Die vierte Dimension
«In der Astronomie kann man sich nicht nur auf Berechnungen verlassen. Man muss sich die Dinge vorstellen können, das dient auch dazu, zu überprüfen, ob sie richtig sind», fährt der Astrophysiker fort. Er liest wie in einem Buch ein prächtiges Bild des Lagunennebels, der 4000 Lichtjahre von uns entfernt ist. «Wir haben mehrere optische Beobachtungen bei verschiedenen Wellenlängen kombiniert, um die verschiedenen Gase herauszuarbeiten. Es gibt ein wenig künstlerische Arbeit, um die Farben zu verstärken. Aber das Bild hat auch eine grosse Bedeutung in Bezug auf die Physik. Die Farben zeigen die Anwesenheit von Gasen an: Rot bedeutet Wasserstoff, Blau Sauerstoff und Grün Stickstoff. Sehr kompakte, schwarze Bereiche enthalten eine Ansammlung von Staub und sind normalerweise Orte, an denen Sterne entstehen.»
Die Visualisierung ist umso wichtiger, als sie über die 2D-Ebene hinausgeht. «In der dritten Dimension kann man messen, wie weit die Himmelsobjekte voneinander entfernt sind.» So gaben Anfang April die Wissenschaftlerinnen und Wissenschaftler des DESI-Projekts (Dark Energy Spectroscopic Instrument), an dem die EPFL beteiligt ist, bekannt, dass sie die grösste jemals erstellte 3D-Karte von Galaxien und Quasaren im Universum erstellt haben.
Aber das ist noch nicht alles, man arbeitet auch mit der vierten Dimension – der Zeit – und diese eröffnet bereits völlig neue Perspektiven, um vorübergehende, leuchtende, aber sehr flüchtige Phänomene zu sehen. «Wir wissen zum Beispiel nicht wirklich, woher die schnellen Radioausbrüche (fast radio bursts) kommen , sehr helle Phänomene, die höchstens ein paar Sekunden oder sogar nur Bruchteile einer Millisekunde dauern», bedauert Jean-Paul Kneib.
Wird es jemals Leben auf einem Exoplaneten geben? «Durch Interferometrie im Infrarotbereich könnte man sich vorstellen, ein Foto von einem Planeten zu machen, der um eine andere Sonne kreist. Das Bild wäre wahrscheinlich unscharf, aber man könnte sehen, ob es Wolken oder Strukturunterschiede auf der Oberfläche gibt, und diese charakterisieren.

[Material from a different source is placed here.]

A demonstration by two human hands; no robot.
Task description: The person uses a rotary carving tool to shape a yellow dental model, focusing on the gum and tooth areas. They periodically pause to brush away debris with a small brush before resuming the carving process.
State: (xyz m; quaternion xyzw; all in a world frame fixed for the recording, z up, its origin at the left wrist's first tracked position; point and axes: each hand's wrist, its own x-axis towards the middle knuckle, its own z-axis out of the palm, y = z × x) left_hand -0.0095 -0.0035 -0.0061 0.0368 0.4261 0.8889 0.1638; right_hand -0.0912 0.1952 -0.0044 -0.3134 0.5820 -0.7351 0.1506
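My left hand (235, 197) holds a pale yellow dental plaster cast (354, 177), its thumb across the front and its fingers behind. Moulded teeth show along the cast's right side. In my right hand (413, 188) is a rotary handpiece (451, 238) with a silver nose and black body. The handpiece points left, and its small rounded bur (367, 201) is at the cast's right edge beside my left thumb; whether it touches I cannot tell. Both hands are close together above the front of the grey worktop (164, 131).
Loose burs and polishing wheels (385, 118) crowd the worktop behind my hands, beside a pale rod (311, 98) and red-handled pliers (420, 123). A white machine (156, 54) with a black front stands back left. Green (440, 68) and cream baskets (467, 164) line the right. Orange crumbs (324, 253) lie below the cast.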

In 20 oder 30 Jahren könnte man sich das vorstellen», meint der Professor.
Um einige grundlegende Fragen zu klären, wird die Bildgebung wahrscheinlich nicht ausreichen: Warum dehnt sich das Universum immer schneller aus? Ist die dunkle Energie der Grund dafür? Warum sind 80 % der Materie unsichtbar? Haben wir uns beim Phänomen der Gravitation völlig geirrt? Auch künftige Generationen von Astrophysikerinnen und Astrophysikern werden noch nach oben blicken oder auf Bildschirme starren, um diese Rätsel zu lösen, die für das Verständnis unseres Universums von entscheidender Bedeutung sind.